The indictment also alleges that Pourhassan made, and caused CytoDyn to make, materially false and misleading allegations about CytoDyn’s investigation and development of leronlimab as a potential treatment for COVID-19, including results and significance of clinical trials and the status of CytoDyn’s regulatory reports to the FDA. Pourhassan allegedly knew that, in fact and in fact, clinical studies of leronlimab had failed to produce the results necessary to gain any form of FDA approval for use as a treatment for COVID-19 and the publicly touted results were neither statistically significant nor sound. Scientifically.

“Throughout history, Postal Inspectors have investigated many investment schemes and the one thing that is almost always right is that there are large sums of money to be made, and the scammers are always hiding,” said Inspector-in-Charge Eric Shane of the US Postal Inspection Service. USPIS) Criminal Investigation Group. “In this case, these individuals have seized on the dream of a potential new HIV treatment and preyed on investors, while dashing the hopes of many awaiting treatment. Postal inspectors and their law enforcement partners will work tirelessly to bring to justice those who break regulatory and investment standards, maintaining on a safe and crime-free investment environment for the American public.”

Bourhassan and Kazempour are charged each with one count of conspiracy to commit securities fraud and wire fraud, three counts of securities fraud, and two counts of wire fraud related to the HIV BLA scheme.
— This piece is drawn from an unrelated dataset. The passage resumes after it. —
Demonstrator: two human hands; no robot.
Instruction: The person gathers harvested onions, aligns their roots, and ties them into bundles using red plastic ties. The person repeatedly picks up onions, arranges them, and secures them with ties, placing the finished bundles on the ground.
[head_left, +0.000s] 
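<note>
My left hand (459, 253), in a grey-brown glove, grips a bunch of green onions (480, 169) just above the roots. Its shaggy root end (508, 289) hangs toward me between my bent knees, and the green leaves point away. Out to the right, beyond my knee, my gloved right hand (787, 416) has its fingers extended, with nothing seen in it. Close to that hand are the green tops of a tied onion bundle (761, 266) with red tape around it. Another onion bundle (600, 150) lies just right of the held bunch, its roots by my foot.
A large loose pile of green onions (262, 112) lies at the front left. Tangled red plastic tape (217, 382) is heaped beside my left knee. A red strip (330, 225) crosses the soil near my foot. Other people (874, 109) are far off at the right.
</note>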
Pourhassan is separately charged with an additional count of securities fraud, an additional count of wire fraud related to the COVID-19 scheme, and three counts of insider trading. Kazempour is separately charged with making false statements to federal law enforcement agents. Bourhassan will appear in court for the first time later today in Oregon County. Kazempour will appear in court for the first time later today in the District of Columbia. If convicted, Bourhassan and Kazempour each face a maximum sentence of 20 years in prison for both securities fraud and wire fraud, and five years in prison for conspiracy. Kadhimpour also faces a maximum sentence of five years in prison for making false statements. A Federal District Court judge will determine any sentencing after considering US sentencing guidelines and other legal factors.

The FBI Baltimore Field Office, FDA-OCI, and USPIS are investigating the case.

Attorneys Christopher Fenton and Joshua Diebold, Assistant Chief Fraud Officer for the Criminal Division Michael O’Neill, and Assistant US Attorneys Aaron SJ Zelensky and Leo Wise of the District of Maryland are pursuing the case.

If you believe you are a victim in this situation, please contact the Fraud Division’s Victim Witness Unit toll-free at (888) 549-3945 or by email at Victims can find case updates and additional information at:

The indictment is just an allegation. All accused are presumed innocent until proven guilty beyond a reasonable doubt in a court of law.